QITs, or Qualified Income Trusts. Also known as a “Miller Trust,” income is deposited into this irrevocable trust, which is controlled by a trustee. Restrictions on what the income in the trust may be used for are strict, and include things such as medical care costs and the cost of private health insurance premiums. However, the funds are owned by the trust, not the individual, so they do not count against Medicaid eligibility. This tool is extremely effective, which facilities eligibility despite the amount of income.
If you qualify as disabled, you may be able to use a Pooled Income Trust. This is another irrevocable trust where your “surplus income” is deposited. Income is pooled together with the income of others. The trust is managed by a non-profit charitable organization, which acts as a trustee and makes monthly disbursements to pay expenses for the individuals participating in the trust. When you die, any remaining funds in the trust are used to help other disabled persons.
Meeting eligibility requirements are complicated and vary from state to state. An estate planning attorney in your state of residence will help guide you through the process, using his or her extensive knowledge of your state’s laws. Mistakes can be costly, and permanent, and often appear in Medicaid spend down.
For instance, your home’s value (up to a maximum amount) is exempt, as long as you still live there or intend to return. Several other exemptions may apply depending on the assets. Otherwise, the amount of countable assets for an individual is $2,000, more for a married couple.

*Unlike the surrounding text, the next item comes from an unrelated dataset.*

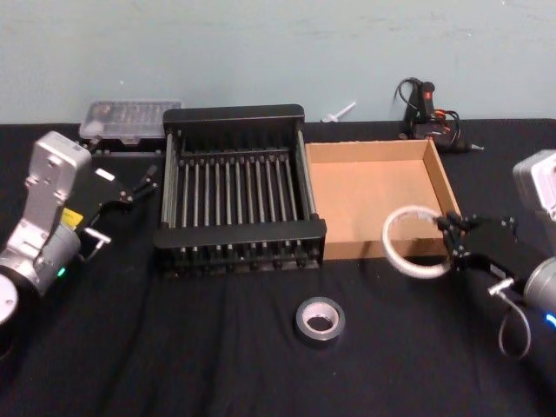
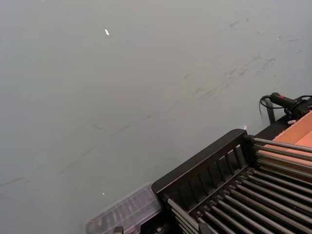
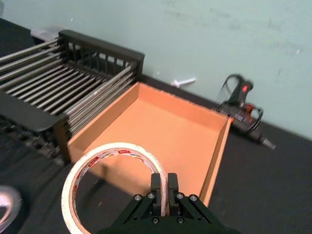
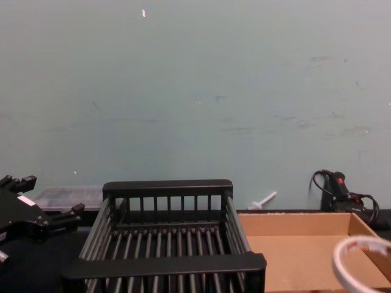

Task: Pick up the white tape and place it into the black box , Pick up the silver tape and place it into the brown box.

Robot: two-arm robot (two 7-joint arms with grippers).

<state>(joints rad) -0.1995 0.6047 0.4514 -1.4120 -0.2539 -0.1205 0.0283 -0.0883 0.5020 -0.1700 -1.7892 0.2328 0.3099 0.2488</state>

Transferring assets to other people, typically family members, is a risky strategy. There is a five-year look back period and if you’ve transferred asset without getting adequate value in return during that period your eligibility could be affected. So, gifting strategies could be risky. If the person you transfer assets to has any personal financial issues, like creditors or divorce, they could lose your property.
Asset Protection Trusts, also known as Medicaid Trusts. You may transfer most or all of your assets into this trust, especially if they are otherwise countable. Upon your death, assets are transferred to beneficiaries, according to the trust documents. This needs to be done in advance of the 5 year look-back, which is why this works best in anticipation of long term care need in the future, not when its imminent.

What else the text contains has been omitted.